### Exercise instructions
Print the data once more, exactly as given. Drop the pictures.

[Start of Attachment]

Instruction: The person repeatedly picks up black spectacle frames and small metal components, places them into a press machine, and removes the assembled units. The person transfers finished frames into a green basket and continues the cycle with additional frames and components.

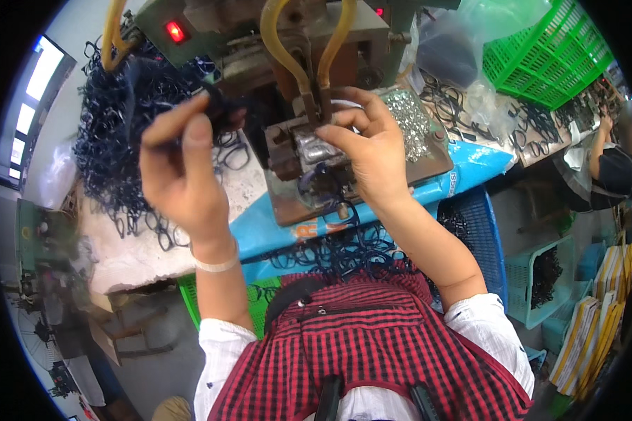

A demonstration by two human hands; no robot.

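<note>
1. The workshop floor is grey, with a co-worker (614,168) at the far right; a pale bench (130,256) runs across it.
2. A blue sheet (256,235) lies along the bench's near edge, with looped dark frames (337,252) gathered just below it.
3. Toward the bench's left edge rises a large pile of dark frames (109,144); a green basket (548,52) stands near its far right end.
4. At the middle of the bench is a green machine (221,28) with a lit red lamp (175,31) and two amber hoses (272,35) coming down.
5. Under the hoses sits a shiny metal block (316,149); one dark frame (321,174) is at its near side.
6. The right hand (376,144) is at this block, thumb and forefinger bent toward it; whether its grip has anything is hidden.
7. Small silvery parts (407,123) lie heaped right of it.
8. The left hand (182,172) is raised before the pile, fingers curled; dark blur behind the fingertips leaves its grip unclear.
</note>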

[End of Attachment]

### The completed task
Instruction: The person repeatedly picks up black spectacle frames and small metal components, places them into a press machine, and removes the assembled units. The person transfers finished frames into a green basket and continues the cycle with additional frames and components.


A demonstration by two human hands; no robot.

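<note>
1. The workshop floor is grey, with a co-worker (614,168) at the far right; a pale bench (130,256) runs across it.
2. A blue sheet (256,235) lies along the bench's near edge, with looped dark frames (337,252) gathered just below it.
3. Toward the bench's left edge rises a large pile of dark frames (109,144); a green basket (548,52) stands near its far right end.
4. At the middle of the bench is a green machine (221,28) with a lit red lamp (175,31) and two amber hoses (272,35) coming down.
5. Under the hoses sits a shiny metal block (316,149); one dark frame (321,174) is at its near side.
6. The right hand (376,144) is at this block, thumb and forefinger bent toward it; whether its grip has anything is hidden.
7. Small silvery parts (407,123) lie heaped right of it.
8. The left hand (182,172) is raised before the pile, fingers curled; dark blur behind the fingertips leaves its grip unclear.
</note>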

There is nothing more to this exercise.